> _EXERCISE DIRECTIONS_
Set down each line from the start of the material exactly, please, up to and including the one that contains "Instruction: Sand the".
*** Begin section ***
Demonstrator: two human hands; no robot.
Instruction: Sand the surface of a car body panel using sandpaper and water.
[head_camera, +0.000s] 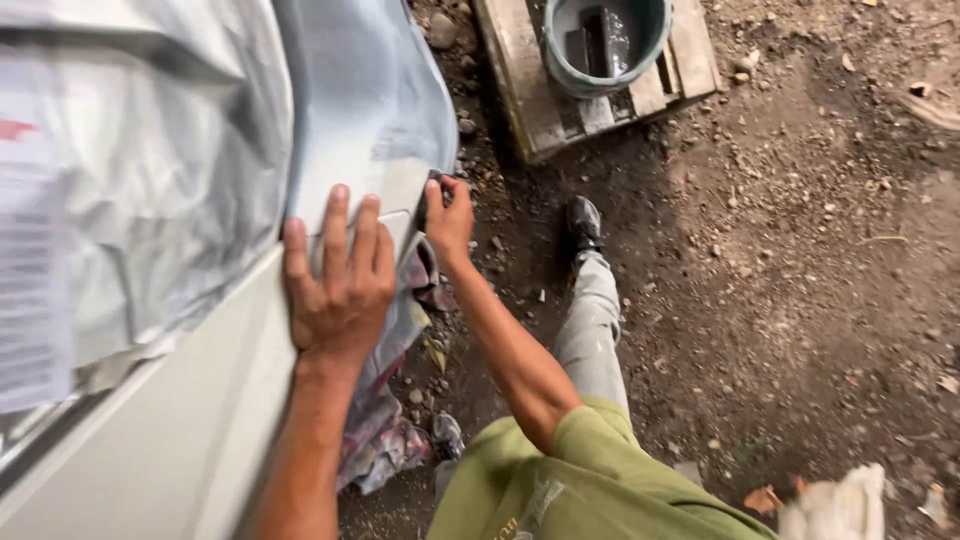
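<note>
My left hand (338, 275) lies flat with fingers spread on a pale grey car body panel (370, 110), near its lower edge. My right hand (447, 218) grips a small dark sanding block (428, 196) and presses it against the panel's edge, just right of my left hand. A silvery plastic sheet (150, 170) covers the car to the left of the panel. A stained rag (385, 430) hangs below the panel under my left forearm.
A wooden pallet (530, 90) at the top carries a green bucket (575, 70) with dark blocks in water. Bare dirt with stones spreads to the right. My grey-trousered leg and black shoe (584, 226) stand beside the car.
</note>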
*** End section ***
> _RESPONSE TO THE EXERCISE_
Demonstrator: two human hands; no robot.
Instruction: Sand the surface of a car body panel using sandpaper and water.

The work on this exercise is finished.